Draco blinked. His fingers paused in the middle of tearing the bread. When he resumed, his cheeks were flushed pink and he looked just a little pleased, dipping the piece into the soup. Scooping up onions with it, placing the bread into his mouth and chewed.

Harry hummed. Dipped his bread into the soup and scooped up onions, an echo of Draco’s movements.

***

They looked for houses together for a good while. Harry wasn’t so sure they were going to stay together for that long, then; wasn’t so sure they were going to move in together, were going to live together, were going to fall asleep together in the same bed at night and, in the morning, groggily brush their teeth in front of the bathroom mirror together.

But they couldn’t sleep.
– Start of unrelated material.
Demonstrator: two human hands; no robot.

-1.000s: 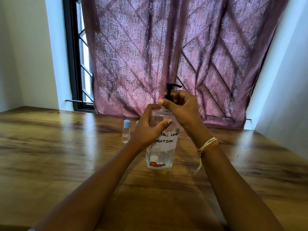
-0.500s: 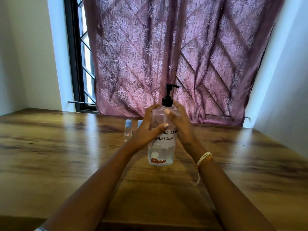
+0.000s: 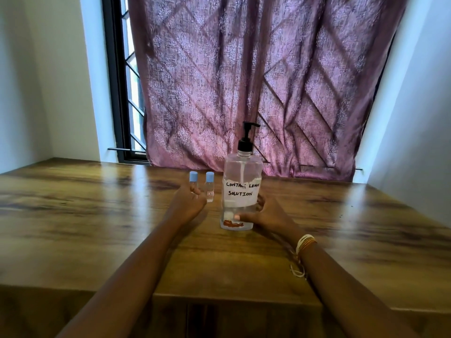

More importantly, Draco couldn’t sleep, since he kept insisting they stay at Harry’s, knowing Harry couldn’t sleep in his house. _Let’s sleep at yours,_ he’d say.

Harry would ask, _But couldn’t we go to yours? We slept at mine last time._

_I want to sleep at yours._

Harry couldn’t say _No,_ couldn’t say _you’re only doing this for me,_ because Draco wouldn’t have anyone know he was secretly very sweet. Draco woke up with shadows under his eyes still, smiling tiredly every morning, and Harry could no longer laugh when he touched the soft, bruised skin.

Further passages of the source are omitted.